Underpinning all this is the explosion of mobile phones and the penetration of the internet via these handsets. Chulet says, “Eighty per cent of my business comes from mobile [phones], and that is where growth is going to be.”
The category that gets the most listings is electronics goods, including mobile phones and accessories. Cars and bikes are also big. Within that, there are interesting sub- categories that are finding sellers. Like Atul Rever from Rajkot, who is in the construction business and recently wanted to sell a vintage Woseley 1944 car for Rs 11 lakh. He bought it ten years ago from the collection of the Maharaja of Jetpur, a former princely state of the region. “That time the car was in a very bad condition. I repainted it, brought tyres from London and refurbished it into a completely original piece,” says Rever.
He also has an Austin 1946 model and is selling the Woseley so that he can buy another. He had been interested in vintage cars ever since he learnt to drive in 1979. Rever put it up online because he wanted to reach out to a wider network of buyers. And he did get enquiries. “I got three calls. One from Bhopal, one from a local Rajkot person, and one from Palanpur. The Bhopalwala told me to reduce the price. I said, ‘You come see the car, drive it, later I will negotiate.’ He said, ‘Nine lakh.’ I said, ‘The Rs 2.5 lakh [discount] won’t happen, but first see the car, I won’t disappoint you, I will make some adjustment’,” he says.

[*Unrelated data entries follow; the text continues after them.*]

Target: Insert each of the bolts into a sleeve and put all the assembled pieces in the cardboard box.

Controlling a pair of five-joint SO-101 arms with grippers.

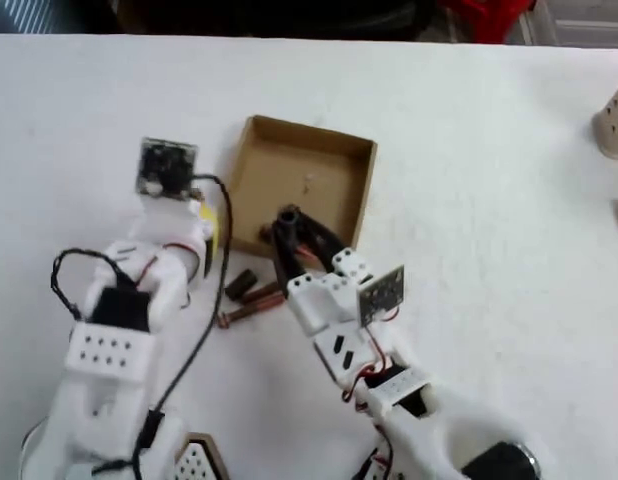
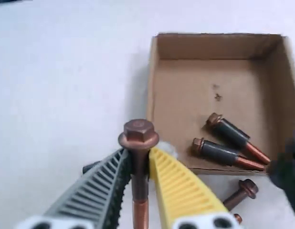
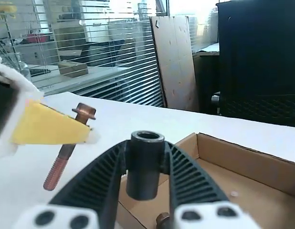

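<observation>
My left gripper (image 2: 138,157), with one grey and one yellow finger, is shut on a copper bolt (image 2: 138,136) held head up beside the cardboard box (image 2: 159,86). Two bolts in black sleeves (image 2: 231,135) (image 2: 219,153) lie inside the box near one wall. My right gripper (image 3: 145,155) is shut on an upright black sleeve (image 3: 145,164) with its bore open, just over the box's near edge (image 1: 251,245). The left gripper's yellow finger (image 3: 49,128) and its bolt (image 3: 66,152) hang close beside the sleeve. In the high view both grippers (image 1: 205,228) (image 1: 287,228) meet at the box's near side.
On the table in front of the box lie a loose black sleeve (image 1: 241,283) and two bare bolts (image 1: 259,296) (image 1: 237,315); one bolt (image 2: 241,192) lies just outside the box wall. A black cable (image 1: 204,330) runs down the left arm. A beige perforated block (image 1: 614,125) stands far right.
</observation>
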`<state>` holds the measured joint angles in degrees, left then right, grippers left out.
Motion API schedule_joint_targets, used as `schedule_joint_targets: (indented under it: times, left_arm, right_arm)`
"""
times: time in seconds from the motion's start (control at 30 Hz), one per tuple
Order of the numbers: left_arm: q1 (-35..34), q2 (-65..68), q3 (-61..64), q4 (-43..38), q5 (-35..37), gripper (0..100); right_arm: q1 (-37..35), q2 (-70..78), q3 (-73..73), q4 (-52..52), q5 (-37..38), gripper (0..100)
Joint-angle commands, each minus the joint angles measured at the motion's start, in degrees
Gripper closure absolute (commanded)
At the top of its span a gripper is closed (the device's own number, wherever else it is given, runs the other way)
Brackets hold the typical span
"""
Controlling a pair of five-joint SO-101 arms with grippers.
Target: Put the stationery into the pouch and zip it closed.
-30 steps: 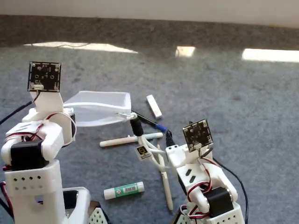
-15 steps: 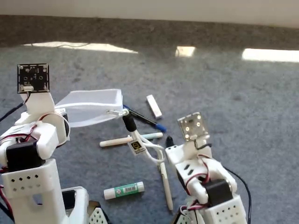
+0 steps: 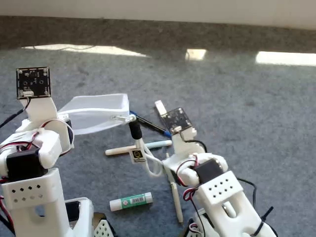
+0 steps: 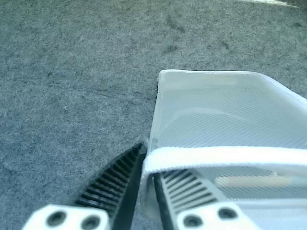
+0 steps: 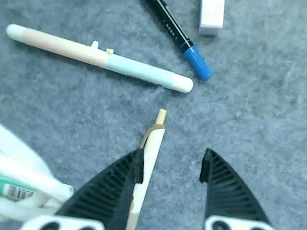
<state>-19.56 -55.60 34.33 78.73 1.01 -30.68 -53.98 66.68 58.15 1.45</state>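
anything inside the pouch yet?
Nothing clearly inside. Through the pouch mesh shows one pale blur; inside or beneath, I cannot tell. The left gripper, shut on its edge, hides that corner. The glue stick and eraser lie outside.

Pens numbered three: cream-and-pale-blue pen (image 5: 100,59), black pen with blue cap (image 5: 171,29), plain cream pen (image 3: 175,197). Eraser (image 5: 211,14): one, white. Glue stick (image 3: 131,201): one, green label. Loose stationery pieces on surface totalled five. Pouch (image 3: 96,112): one, translucent white. Arms were two: left arm (image 3: 34,153), right arm (image 3: 219,190). Cable with black plug (image 3: 133,130) and tag: one.
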Motion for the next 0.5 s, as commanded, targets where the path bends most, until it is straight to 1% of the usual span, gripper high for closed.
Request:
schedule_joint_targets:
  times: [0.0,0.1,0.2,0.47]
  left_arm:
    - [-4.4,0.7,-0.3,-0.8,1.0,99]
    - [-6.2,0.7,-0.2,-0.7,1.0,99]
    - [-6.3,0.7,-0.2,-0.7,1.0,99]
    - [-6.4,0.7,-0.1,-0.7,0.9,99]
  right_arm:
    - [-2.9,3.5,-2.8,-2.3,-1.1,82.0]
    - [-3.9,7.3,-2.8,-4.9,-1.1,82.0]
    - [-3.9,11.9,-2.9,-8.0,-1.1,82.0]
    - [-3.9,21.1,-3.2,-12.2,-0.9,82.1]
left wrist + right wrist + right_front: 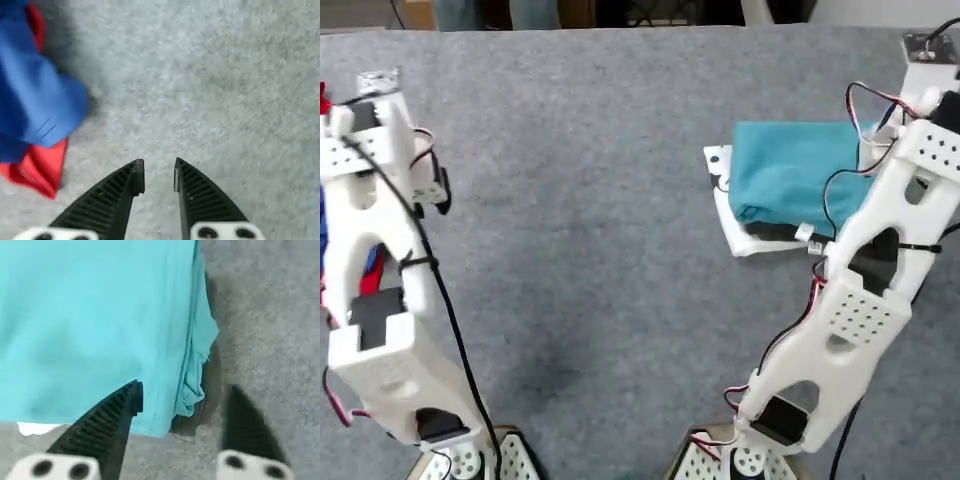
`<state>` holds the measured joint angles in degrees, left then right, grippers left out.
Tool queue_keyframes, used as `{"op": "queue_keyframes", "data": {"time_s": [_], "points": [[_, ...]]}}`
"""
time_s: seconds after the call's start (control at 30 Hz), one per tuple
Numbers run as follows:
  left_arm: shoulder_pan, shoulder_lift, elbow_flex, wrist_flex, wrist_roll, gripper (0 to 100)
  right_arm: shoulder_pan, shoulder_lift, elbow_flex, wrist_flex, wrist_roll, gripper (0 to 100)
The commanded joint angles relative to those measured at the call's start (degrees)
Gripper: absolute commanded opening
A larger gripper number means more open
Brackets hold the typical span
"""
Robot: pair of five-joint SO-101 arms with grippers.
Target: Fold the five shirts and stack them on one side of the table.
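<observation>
Facing the left gripper (159, 175): a crumpled blue cotton shirt (30, 95) is lying over a red cotton shirt (35, 167), well apart from the folded teal cotton shirt (790, 170).
Left gripper: hanging slightly parted, holding nothing.
Right gripper (182, 400): hovering wide apart over the teal shirt's edge, gripping nothing.
Nearer arm: the left one is probably sitting closer to the unfolded pile.

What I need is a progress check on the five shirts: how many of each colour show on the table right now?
Teal shirt: 1
White shirt: 1
Dark shirt: 1, a sliver between those two
Blue shirt: 1
Red shirt: 1
Total: 5
</observation>
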<state>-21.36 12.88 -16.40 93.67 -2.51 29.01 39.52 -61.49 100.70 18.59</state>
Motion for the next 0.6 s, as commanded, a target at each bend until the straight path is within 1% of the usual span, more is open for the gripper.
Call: {"op": "queue_keyframes", "data": {"time_s": [0.0, 0.03, 0.07, 0.2, 0.33, 0.43, 0.57], "points": [[-2.24, -5.89, -2.77, 2.99, -1.67, 13, -1.49, -2.33, -2.77, 0.26, -3.6, 2.0], [-2.95, -6.77, -2.77, 3.6, -1.67, 13, -1.32, -1.45, -2.77, 0.0, -3.78, 5.1], [-3.91, -7.56, -2.68, 4.22, -1.67, 13, -1.23, -0.13, -2.77, -0.26, -3.78, 6.0], [-7.96, -10.11, -2.42, 7.12, -1.67, 13, 1.67, 6.73, -3.3, -2.81, -3.78, 1.5], [-11.74, -14.86, 4.44, 7.21, -1.67, 13, 4.22, 13.49, -3.3, -5.71, -3.69, 1.5], [-14.2, -21.1, 11.65, 7.12, -1.67, 13, 3.52, 15.69, -3.82, -5.27, -3.69, 1.8], [-16.84, -29.63, 17.89, 7.03, -1.67, 13, 0.09, 13.85, -10.51, -0.18, -3.69, 1.8]]}}
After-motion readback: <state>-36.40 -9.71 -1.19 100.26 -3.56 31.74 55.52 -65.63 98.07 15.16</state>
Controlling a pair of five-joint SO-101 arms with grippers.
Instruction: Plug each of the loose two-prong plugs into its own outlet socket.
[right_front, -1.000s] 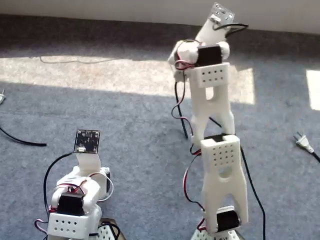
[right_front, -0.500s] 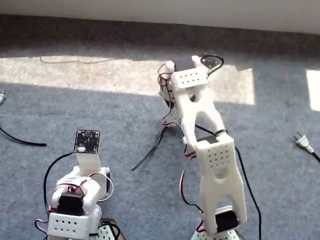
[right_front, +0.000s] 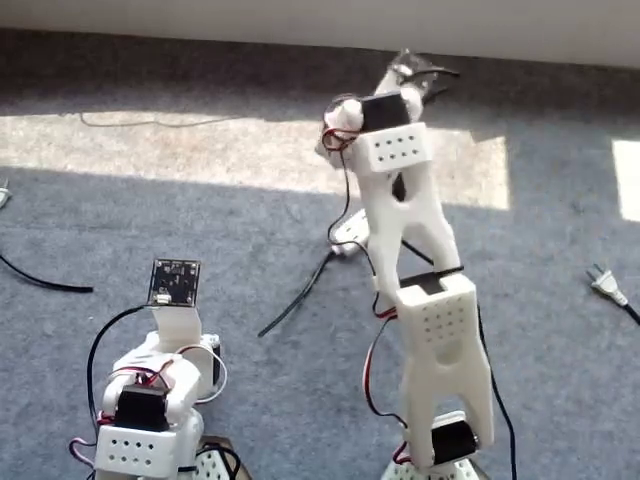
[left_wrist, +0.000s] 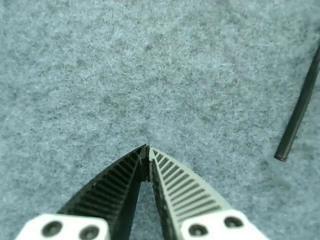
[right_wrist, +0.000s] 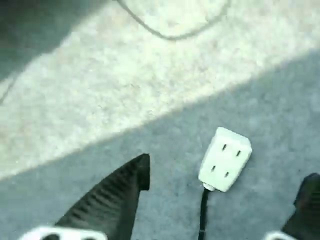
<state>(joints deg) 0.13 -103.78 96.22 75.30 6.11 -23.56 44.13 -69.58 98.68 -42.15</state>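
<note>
A white outlet block (right_wrist: 225, 158) with two pairs of slots lies on the grey carpet, and its black cord (right_wrist: 202, 215) trails off toward the arm. My right gripper (right_wrist: 228, 170) hangs open above it, one finger on each side. From above, the outlet (right_front: 350, 232) peeks out beside the stretched right arm (right_front: 400, 190). One loose two-prong plug (right_front: 603, 284) lies at the far right, another plug (right_front: 3, 192) at the left edge. My left gripper (left_wrist: 146, 150) is shut on nothing, low over bare carpet, on the folded left arm (right_front: 160, 400).
The outlet's black cord (right_front: 295, 305) runs diagonally across the carpet between the arms, and its end (left_wrist: 297, 112) lies near the left gripper. A thin cable (right_front: 130, 120) crosses the sunlit strip at the back. A dark cord (right_front: 40, 280) curves in from the left.
The right arm leaned left and lower, then raised its wrist again toward the back. The outlet's black cord swung out to the left of that arm. The left arm stayed still.
</note>
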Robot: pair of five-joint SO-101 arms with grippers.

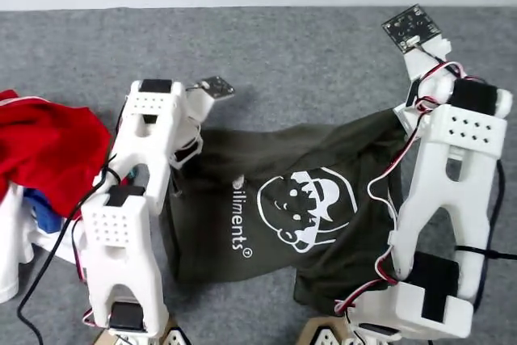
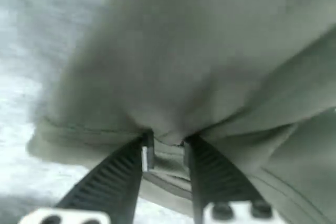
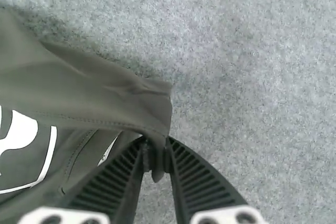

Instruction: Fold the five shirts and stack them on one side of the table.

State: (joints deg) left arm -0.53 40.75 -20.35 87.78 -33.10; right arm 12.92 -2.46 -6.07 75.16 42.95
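Observation:
A dark olive shirt (image 1: 299, 199) with a white print lies stretched across the grey table between the two arms. My left gripper (image 2: 164, 148) is shut on a bunched edge of the olive shirt (image 2: 199, 77), at its left far corner in the high view under the left arm (image 1: 141, 167). My right gripper (image 3: 156, 153) is shut on the hem corner of the olive shirt (image 3: 79, 98), at its right far corner under the right arm (image 1: 448, 191). A red shirt (image 1: 44, 147) lies heaped on white and blue clothes (image 1: 28, 216) at the table's left edge.
Grey carpet-like table cover (image 1: 307, 62) spreads bare beyond the shirt toward the far edge. The clothes pile takes up the left side. Both arm bases stand at the near edge, with cables (image 1: 48, 280) trailing by the left one.

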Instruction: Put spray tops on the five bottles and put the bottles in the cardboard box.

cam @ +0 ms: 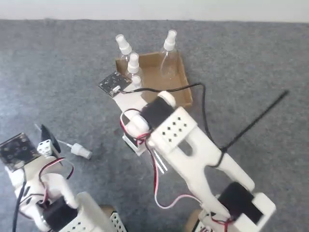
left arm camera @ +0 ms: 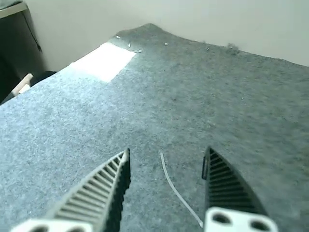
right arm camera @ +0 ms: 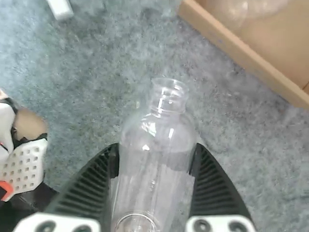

While the numbers of listings and variety have grown exponentially, the online classifieds business is still at a nascent stage when it comes to making profits. Quikr says it is revenue driven and all about premium listings. OLX, on the other hand, says it will only monetise its web traffic when the time is right and that it is not a factor in its calculations right now.
If you want someone to write or round up your PhD thesis, you can find such a service here. There are also ‘lucky donkeys’ on offer that look white in colour; there is the sole goat milk seller in Madurai, though only for local delivery; an invitation card of ‘Her Majesty Queen Mary showcasing Carpet made by her’ which on closer perusal makes itself apparent as an official souvenir; and struggling scriptwriters offering their works to directors and producers. There is also Fatima Poonawalla, a housewife from Mumbai, who has just put up a Cadbury’s pack. Her son’s birthday had been celebrated recently and she found herself with more chocolates than was healthy for the family. “I thought if some other people want, they can buy from me,” she says. Earlier she had put up a fan and a ceiling lamp. And then there was also her mother’s flat in a far-flung suburb of Mumbai. Not exactly in the price bracket of a chocolate, but for some reason, it all seems the same on the website.